* WHAT IS REQUIRED
Find "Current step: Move" in the listing below, then set down only that line and each later line, unchanged, leaving out pictures.

* RECORDED INFORMATION
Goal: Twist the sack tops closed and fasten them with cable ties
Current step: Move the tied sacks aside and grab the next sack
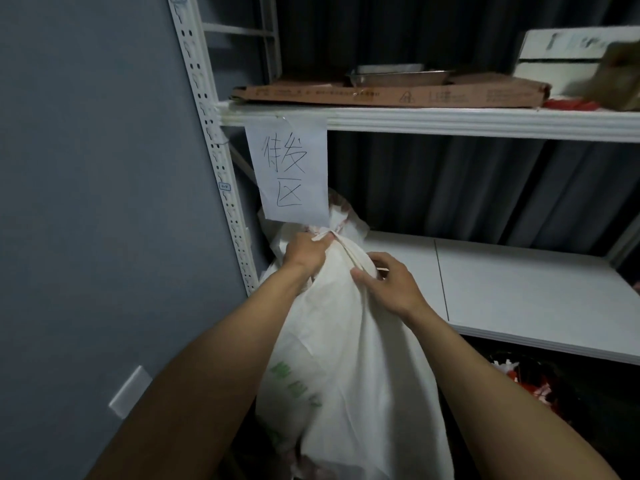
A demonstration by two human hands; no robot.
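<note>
A tall white woven sack (349, 368) with green print stands between my arms, against the left end of a white shelf unit. Its top is gathered into a narrow neck, and a pale tie (325, 234) circles that neck, with the loose sack mouth fanning out above it. My left hand (304, 252) grips the bunched cloth just under the neck. My right hand (389, 282) lies on the sack's upper right side, thumb and fingers pinching a fold of cloth.
A handwritten paper sign (289, 171) hangs from the upper shelf edge (450, 121) right above the sack top. The white lower shelf board (519, 289) stretches to the right. A cardboard box (388, 93) and metal tray lie on the upper shelf. Grey wall at left.
</note>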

* TASK RESULT
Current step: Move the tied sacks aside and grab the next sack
A demonstration by two human hands; no robot.
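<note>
A tall white woven sack (349, 368) with green print stands between my arms, against the left end of a white shelf unit. Its top is gathered into a narrow neck, and a pale tie (325, 234) circles that neck, with the loose sack mouth fanning out above it. My left hand (304, 252) grips the bunched cloth just under the neck. My right hand (389, 282) lies on the sack's upper right side, thumb and fingers pinching a fold of cloth.
A handwritten paper sign (289, 171) hangs from the upper shelf edge (450, 121) right above the sack top. The white lower shelf board (519, 289) stretches to the right. A cardboard box (388, 93) and metal tray lie on the upper shelf. Grey wall at left.
</note>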

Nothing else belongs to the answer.